*What you are asked to do*:
Only the pictures stay out; please return all the entries below exactly as written.

──────── Data provided

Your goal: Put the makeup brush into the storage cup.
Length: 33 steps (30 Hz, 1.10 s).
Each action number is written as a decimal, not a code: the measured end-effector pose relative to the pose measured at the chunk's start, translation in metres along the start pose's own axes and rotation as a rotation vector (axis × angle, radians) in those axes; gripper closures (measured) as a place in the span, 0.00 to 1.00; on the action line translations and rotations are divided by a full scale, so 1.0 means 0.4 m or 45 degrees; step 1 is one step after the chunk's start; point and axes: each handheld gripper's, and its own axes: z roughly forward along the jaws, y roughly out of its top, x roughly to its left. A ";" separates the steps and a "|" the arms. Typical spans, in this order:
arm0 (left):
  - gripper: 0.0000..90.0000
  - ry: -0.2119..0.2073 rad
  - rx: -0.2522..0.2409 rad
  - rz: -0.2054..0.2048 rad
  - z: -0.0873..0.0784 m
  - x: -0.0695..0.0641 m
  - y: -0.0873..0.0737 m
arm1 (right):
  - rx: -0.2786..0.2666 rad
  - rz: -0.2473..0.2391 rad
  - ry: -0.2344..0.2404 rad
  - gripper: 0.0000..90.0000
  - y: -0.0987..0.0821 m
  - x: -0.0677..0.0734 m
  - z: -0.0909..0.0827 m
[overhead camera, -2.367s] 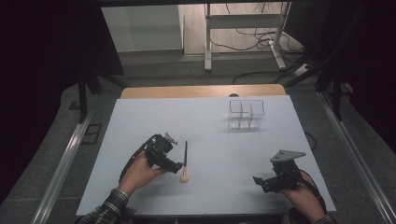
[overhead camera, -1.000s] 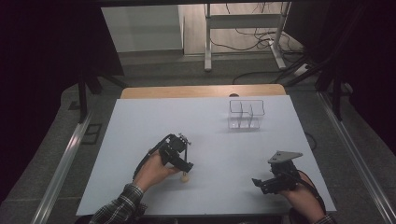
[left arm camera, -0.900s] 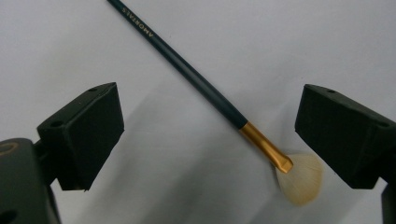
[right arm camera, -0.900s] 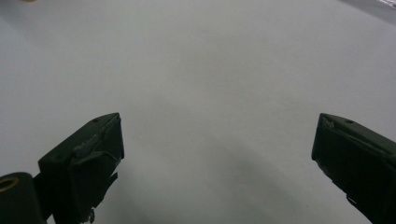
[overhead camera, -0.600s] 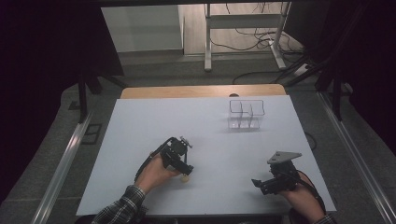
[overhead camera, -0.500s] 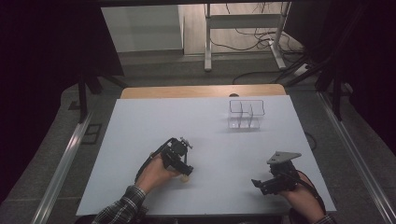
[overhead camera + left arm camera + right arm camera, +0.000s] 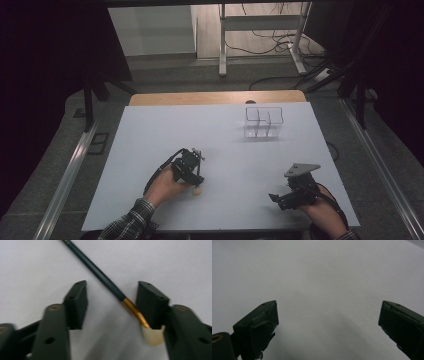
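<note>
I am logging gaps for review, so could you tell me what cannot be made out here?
- Brush: handle's far end cut off by the left gripper view's top edge; lettering there unreadable.
- Brush in the high view: mostly hidden under the left gripper.
- Clear rack: too small to tell contents.

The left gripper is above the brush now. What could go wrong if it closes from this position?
1. The brush lies slanted between the open jaws of the left gripper, so closing may spin it or push it aside.
2. Its gold ferrule and pale bristles sit against one jaw; a squeeze there could crush the bristles rather than hold the handle.
</note>
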 end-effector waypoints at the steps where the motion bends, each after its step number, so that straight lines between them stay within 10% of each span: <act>1: 0.67 0.005 0.007 -0.007 -0.004 0.003 -0.001 | 0.003 -0.002 0.003 0.03 0.000 0.001 0.000; 6: 0.93 -0.015 0.016 -0.003 -0.007 0.011 -0.004 | 0.005 -0.012 0.006 0.03 -0.001 0.001 0.001; 33: 0.93 -0.057 -0.098 0.135 -0.045 0.010 -0.015 | 0.000 -0.013 0.014 0.03 -0.001 0.001 0.000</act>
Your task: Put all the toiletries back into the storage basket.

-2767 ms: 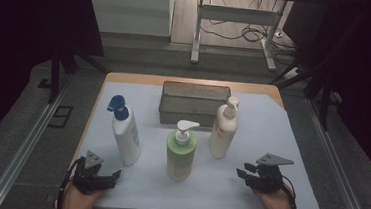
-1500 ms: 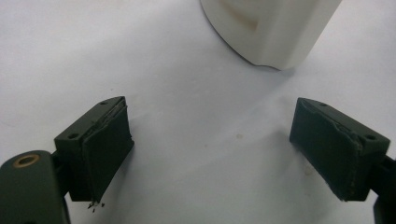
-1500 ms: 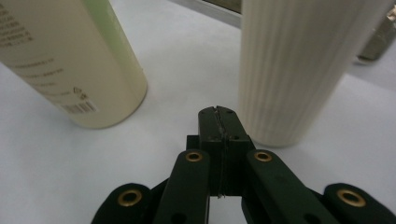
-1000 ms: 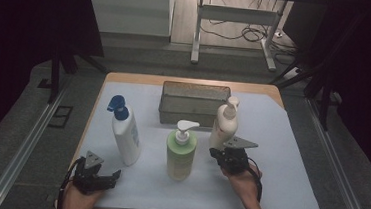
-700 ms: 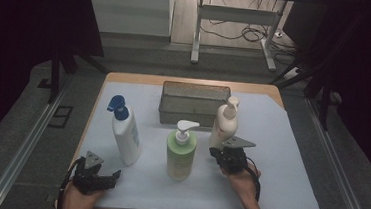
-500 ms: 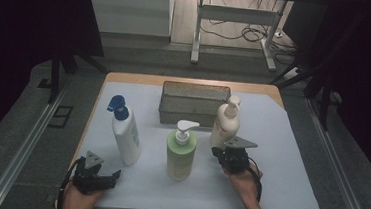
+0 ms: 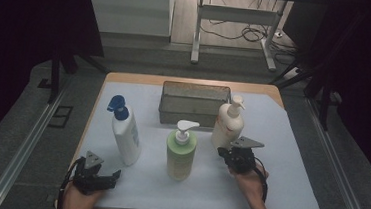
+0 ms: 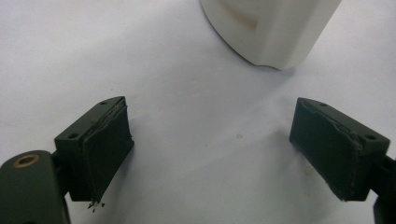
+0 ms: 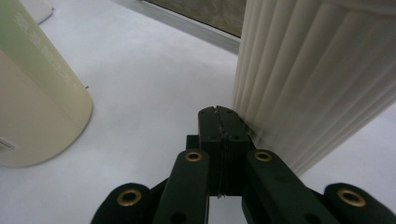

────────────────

*Exercise solution*:
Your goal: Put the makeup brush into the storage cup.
Length: 33 steps (30 Hz, 1.10 s).
Each action number is written as a decimal, not a code: the measured end-effector pose relative to the pose measured at the chunk's start, translation in metres along the start pose's own axes and rotation as a rotation vector (axis × angle, radians) in those axes; gripper closures (measured) as a place in the span, 0.00 to 1.00; on the action line translations and rotations are divided by a full scale, so 1.0 means 0.4 m or 45 degrees; step 1 is one step after the chunk's start; point and axes: each handheld gripper's, and its own axes: z roughly forward along the jaws, y roughly out of its top, x roughly to its left. A ";" separates the steps and a "|" the arms. Typical spans, in this order:
arm0 (left):
  - gripper: 0.0000..90.0000
  - ry: -0.2119..0.2073 rad
  - rx: -0.2522..0.2409 rad
  - rz: -0.2054..0.2048 rad
  - z: -0.0873..0.0784 m
  - x: -0.0695..0.0641 m
  - y: -0.0873..0.0737 m
arm1 (right):
  - rx: -0.2786..0.2666 rad
  - rz: -0.2473..0.2391 rad
  - ry: -0.2344..0.2404 rad
  - gripper: 0.0000..90.0000
  - y: -0.0987..0.0821 m
  - x: -0.0677..0.0734 m
  - z: -0.0909..0.0827 m
[overhead camera, -2.367s] 
[overhead camera, -1.000s] 
[left arm camera, -0.900s] 
[right arm camera, -0.900s] 
[overhead camera, -0.600s] 
[overhead camera, -0.500s] 
[overhead camera + left arm camera + right arm camera, +0.000s] 
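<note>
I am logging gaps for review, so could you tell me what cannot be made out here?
- Brush: handle's far end cut off by the left gripper view's top edge; lettering there unreadable.
- Brush in the high view: mostly hidden under the left gripper.
- Clear rack: too small to tell contents.

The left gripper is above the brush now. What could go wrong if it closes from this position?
1. The brush lies slanted between the open jaws of the left gripper, so closing may spin it or push it aside.
2. Its gold ferrule and pale bristles sit against one jaw; a squeeze there could crush the bristles rather than hold the handle.
</note>
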 end-effector waypoints at the steps where the motion bends, each after its step number, so that straight lines between them stay within 10% of each span: <act>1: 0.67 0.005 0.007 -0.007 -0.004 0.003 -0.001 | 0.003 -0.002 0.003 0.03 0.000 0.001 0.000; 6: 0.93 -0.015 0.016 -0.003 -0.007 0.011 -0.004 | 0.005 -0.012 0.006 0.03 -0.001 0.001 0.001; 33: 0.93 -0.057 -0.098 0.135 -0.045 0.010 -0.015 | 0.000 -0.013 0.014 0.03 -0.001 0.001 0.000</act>
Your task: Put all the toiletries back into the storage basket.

-2767 ms: 
-1500 ms: 
-1500 ms: 
-1000 ms: 
-700 ms: 
-500 ms: 
+0 ms: 
+0 ms: 
+0 ms: 

With this, there is nothing more to the exercise.